_Exercise requirements_. Bring together all lines of the material below that contain the string "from".

_Exercise data_.
- - -

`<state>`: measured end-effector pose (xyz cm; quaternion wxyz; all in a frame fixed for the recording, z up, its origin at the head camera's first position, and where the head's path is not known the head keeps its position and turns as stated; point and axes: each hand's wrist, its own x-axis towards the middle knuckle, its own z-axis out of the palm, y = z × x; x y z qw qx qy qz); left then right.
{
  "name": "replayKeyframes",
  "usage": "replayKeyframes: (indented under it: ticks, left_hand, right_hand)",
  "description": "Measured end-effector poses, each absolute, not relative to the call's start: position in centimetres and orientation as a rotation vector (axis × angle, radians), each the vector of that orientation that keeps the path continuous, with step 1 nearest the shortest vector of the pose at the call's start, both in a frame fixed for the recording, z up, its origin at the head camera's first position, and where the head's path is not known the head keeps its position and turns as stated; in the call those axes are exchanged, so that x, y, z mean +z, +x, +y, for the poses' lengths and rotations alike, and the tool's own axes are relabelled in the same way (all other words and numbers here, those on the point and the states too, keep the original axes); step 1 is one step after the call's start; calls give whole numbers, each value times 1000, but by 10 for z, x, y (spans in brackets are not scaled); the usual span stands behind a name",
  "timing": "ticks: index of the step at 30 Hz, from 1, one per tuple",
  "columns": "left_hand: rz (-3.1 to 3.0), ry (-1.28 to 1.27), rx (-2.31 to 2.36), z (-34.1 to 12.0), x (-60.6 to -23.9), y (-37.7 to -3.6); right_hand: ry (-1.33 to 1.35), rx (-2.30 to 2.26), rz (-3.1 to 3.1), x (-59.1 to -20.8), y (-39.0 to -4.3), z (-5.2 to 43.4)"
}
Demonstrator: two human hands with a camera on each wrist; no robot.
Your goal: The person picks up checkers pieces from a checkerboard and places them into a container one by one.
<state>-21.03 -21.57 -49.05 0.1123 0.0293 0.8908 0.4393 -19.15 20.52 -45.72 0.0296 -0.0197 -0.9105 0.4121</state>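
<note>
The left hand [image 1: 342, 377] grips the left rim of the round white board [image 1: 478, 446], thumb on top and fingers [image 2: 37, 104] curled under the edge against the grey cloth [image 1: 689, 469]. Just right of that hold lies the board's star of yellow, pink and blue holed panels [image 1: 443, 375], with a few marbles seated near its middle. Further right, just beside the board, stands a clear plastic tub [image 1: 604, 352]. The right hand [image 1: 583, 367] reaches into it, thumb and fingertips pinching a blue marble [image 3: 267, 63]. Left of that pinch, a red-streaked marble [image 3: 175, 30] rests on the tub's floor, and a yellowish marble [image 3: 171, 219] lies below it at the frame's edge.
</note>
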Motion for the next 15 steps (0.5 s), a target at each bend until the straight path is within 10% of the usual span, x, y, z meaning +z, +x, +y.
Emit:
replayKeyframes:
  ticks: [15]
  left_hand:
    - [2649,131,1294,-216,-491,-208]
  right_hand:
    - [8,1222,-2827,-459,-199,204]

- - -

_Answer to the exercise_.
  "timing": "ticks: index of the step at 30 Hz, from 1, one per tuple",
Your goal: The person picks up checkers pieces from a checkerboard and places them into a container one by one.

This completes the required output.